April 24, 2018—Early in April, the Supreme Court ruled that service advisors at dealerships are exempt from federal overtime compensation requirements. In many news releases and summaries of the ruling, it was unclear if independent repair shops would also be impacted by the ruling.
Jeffrey Brecher, principal at the Jackson Lewis office in Melville, N.Y., and head of its wage and hour practice group, says that this specific Supreme Court case exclusively targets dealerships, and independent repair shops are not subject to the ruling.
Section 213(b)(10)(A) of the ruling states that service advisors are exempt from overtime payments, if they are employed by an establishment that’s primarily engaged in the business of selling vehicles to customers.
“We refer to it sometimes as the automobile dealership exemption, because it only applies to dealerships that are engaged to selling vehicles,” Brecher says.In regards to service advisors and overtime issues, Brecher says there is one exemption repair shop owners should be aware of, and that’s Section 7i of the Fair Labor Standards Act
“Under that section, if you work for a retail or service establishment, and you earn at least 1.5 times minimum wage, and you earn at least 50 percent of your compensation in the form of commissions, you could be exempt from receiving specific overtime,” Brecher says.

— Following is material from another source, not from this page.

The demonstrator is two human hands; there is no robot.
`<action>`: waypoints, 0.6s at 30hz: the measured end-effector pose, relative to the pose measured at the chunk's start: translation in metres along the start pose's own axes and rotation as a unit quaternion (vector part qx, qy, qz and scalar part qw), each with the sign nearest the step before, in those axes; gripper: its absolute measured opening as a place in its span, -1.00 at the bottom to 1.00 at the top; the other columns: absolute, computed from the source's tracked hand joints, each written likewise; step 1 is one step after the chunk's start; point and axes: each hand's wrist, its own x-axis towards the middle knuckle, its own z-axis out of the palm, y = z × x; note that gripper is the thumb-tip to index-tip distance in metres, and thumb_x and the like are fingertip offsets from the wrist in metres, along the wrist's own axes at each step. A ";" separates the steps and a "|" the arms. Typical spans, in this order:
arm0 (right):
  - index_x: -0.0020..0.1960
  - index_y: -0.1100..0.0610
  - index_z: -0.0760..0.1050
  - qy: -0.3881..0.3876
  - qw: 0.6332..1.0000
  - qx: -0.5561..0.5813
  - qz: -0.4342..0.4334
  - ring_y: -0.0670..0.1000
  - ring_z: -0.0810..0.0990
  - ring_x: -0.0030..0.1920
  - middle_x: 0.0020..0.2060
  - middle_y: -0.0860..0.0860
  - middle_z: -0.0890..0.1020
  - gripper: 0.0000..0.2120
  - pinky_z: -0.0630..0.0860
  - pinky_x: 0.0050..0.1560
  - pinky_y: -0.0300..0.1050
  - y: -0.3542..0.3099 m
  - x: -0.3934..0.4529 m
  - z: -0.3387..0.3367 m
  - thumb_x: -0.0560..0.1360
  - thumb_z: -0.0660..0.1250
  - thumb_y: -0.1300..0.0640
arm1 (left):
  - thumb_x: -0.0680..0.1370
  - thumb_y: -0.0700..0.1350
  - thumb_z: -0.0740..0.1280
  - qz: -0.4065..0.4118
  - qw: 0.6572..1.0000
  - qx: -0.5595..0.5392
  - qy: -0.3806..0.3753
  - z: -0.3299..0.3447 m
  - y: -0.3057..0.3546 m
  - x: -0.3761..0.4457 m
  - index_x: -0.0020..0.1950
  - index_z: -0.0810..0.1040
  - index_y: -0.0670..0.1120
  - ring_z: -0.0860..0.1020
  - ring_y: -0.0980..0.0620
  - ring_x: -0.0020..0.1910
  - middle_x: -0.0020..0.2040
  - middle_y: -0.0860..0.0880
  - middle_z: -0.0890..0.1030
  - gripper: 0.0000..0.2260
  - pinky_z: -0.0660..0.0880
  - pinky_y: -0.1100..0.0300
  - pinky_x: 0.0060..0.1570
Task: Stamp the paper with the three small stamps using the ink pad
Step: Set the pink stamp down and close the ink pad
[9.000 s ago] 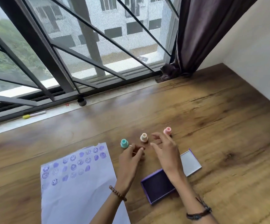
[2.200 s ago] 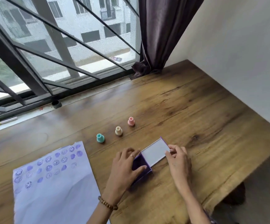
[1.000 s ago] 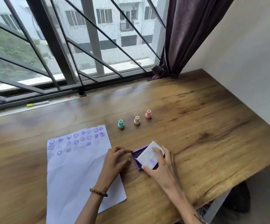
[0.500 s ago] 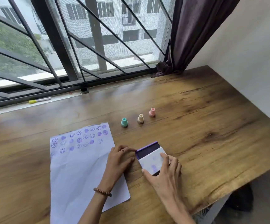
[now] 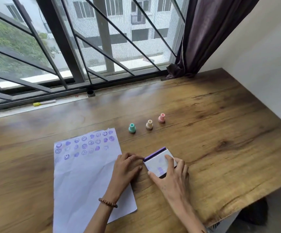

Since this specific law, and many laws relating to overtime can differ by state, Brecher also says that repair shops should look to see whether their state law adopts section 7i.
“The Federal Law establishes the floor with respect to compliance,” Brecher says. “The state can, in most instances, provide laws with greater protection with respect to the minimum wage or overtime.”
To find out whether your shop is affected by these specific state laws, check with a local attorney or HR professional.